Social coding player GitHub has raised US$100m in Series A funding from Andreessen Horowitz, the Silicon Valley venture capital player which has also invested in Facebook, Twitter, Zynga and Skype. This is the largest single investment that Andreessen Horowitz has ever made and signifies the rise and rise of the software economy.

This is also the first external funding that GitHub has taken since it established itself in 2008.

GitHub is a web-based hosting service for software development projects and is one of the worlds’ most popular open-source hosting sites. It has an Alexa rank of 352 and is known as the Wikipedia for coders.

As of September last year, GitHub had achieved more than 1m users.

‘Software is eating the world’

And until now the company has bootstrapped itself, which is largely unheard of in the high-octane world of Silicon Valley start-ups.

“Our company has been profitable for years, is growing fast, and doesn’t need money. So why bother?” CEO Tom Preston-Werner said in a blog post last night.

“Because we want to be better. We want to build the best products. We want to solve harder problems. We want to make life easier for more people. The experience and resources of Andreessen Horowitz can help us do that.”

Preston-Werners also said venture capitalist Marc Andreessen’s observation that “software is eating the word” and the fact that Andreessen Horowitz has no interest in the status quo of the venture capital industry but rather the companies themselves, were factors.
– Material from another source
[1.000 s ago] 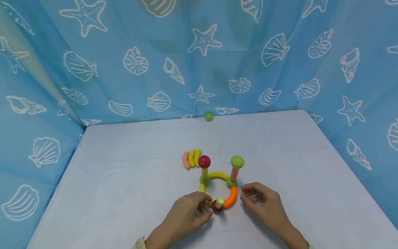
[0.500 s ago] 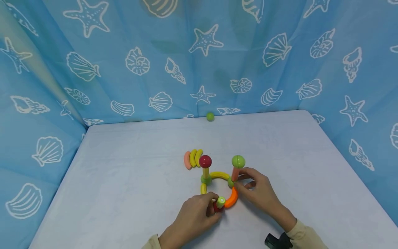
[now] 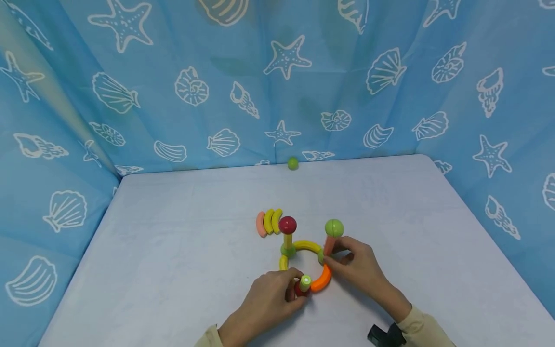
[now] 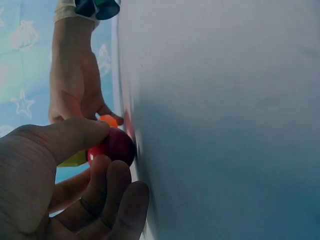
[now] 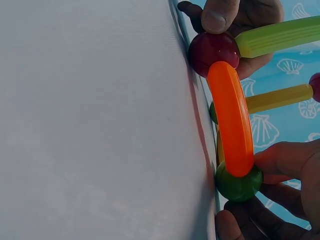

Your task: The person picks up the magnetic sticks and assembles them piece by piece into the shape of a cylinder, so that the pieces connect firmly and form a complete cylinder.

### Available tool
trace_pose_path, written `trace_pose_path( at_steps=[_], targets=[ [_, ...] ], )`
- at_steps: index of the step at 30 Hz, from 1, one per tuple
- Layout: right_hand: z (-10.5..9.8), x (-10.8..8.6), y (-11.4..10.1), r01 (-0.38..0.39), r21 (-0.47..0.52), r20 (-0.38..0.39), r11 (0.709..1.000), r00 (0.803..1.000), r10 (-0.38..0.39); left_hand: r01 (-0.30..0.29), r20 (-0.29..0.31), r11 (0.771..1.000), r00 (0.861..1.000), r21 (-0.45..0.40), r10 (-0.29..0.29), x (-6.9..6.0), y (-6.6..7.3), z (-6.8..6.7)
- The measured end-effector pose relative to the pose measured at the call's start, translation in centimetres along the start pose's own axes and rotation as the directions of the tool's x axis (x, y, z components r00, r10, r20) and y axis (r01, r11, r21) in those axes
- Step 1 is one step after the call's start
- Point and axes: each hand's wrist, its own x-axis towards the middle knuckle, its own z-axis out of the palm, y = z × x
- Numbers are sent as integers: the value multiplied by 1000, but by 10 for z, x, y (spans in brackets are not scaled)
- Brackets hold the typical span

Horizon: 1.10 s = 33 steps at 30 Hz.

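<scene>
My left hand [image 3: 270, 295] pinches a dark red ball [image 5: 214, 54] at the near side of a ring of curved pieces; a green stick [image 5: 285, 36] stands up from that ball. With thumb and fingers my right hand [image 3: 362, 265] holds the base of the pink stick [image 3: 329, 245], by the green ball [image 5: 239, 184] at the ring's right. A light green ball [image 3: 334, 228] tops this stick. Between the two held balls runs an orange curved piece [image 3: 322, 279]. At the ring's back left, a yellow stick [image 3: 288, 241] carries a red ball [image 3: 287, 225].
Behind the ring on the left lie a pink curved piece [image 3: 260, 224] and two yellow curved pieces [image 3: 269, 221]. A loose green ball [image 3: 293, 163] rests at the table's back edge, before the blue shell-print curtain [image 3: 243, 58].
My right hand has moved left and up from beside the ring and taken hold at the pink stick's base. My left hand has shifted slightly right and closed on the near red ball.
</scene>
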Motion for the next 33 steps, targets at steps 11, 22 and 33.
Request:
trace_pose_path(
  at_steps=[11, 22, 33],
  targets=[
    [-4, -14, -6, -10, -5, 13, 1000, 1000, 10, 92, 64, 994, 994, -64, -88, -5, -7, -14],
    [-4, -30, -10, -63, 3, 26, 998, 998, 63, 74, -2, 994, 997, -85, -75, -8, -20, -18],
    [-4, -42, -15, -81, 63, 28, 995, 996, 79, 94, -21, 994, 995, -60, -95, -1, -25, -25]
  ],
)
“We want GitHub to be even easier for beginners and more powerful for experts. We want GitHub everywhere – whether you use Windows or Mac or Linux or some futuristic computer phone that hasn’t been invented yet – we want GitHub to be an awesome experience.

“We want to make it easier to work together than alone. We want to keep changing the way software is developed for the better by making collaborating easier and sharing a no-brainer,” Preston-Werner said.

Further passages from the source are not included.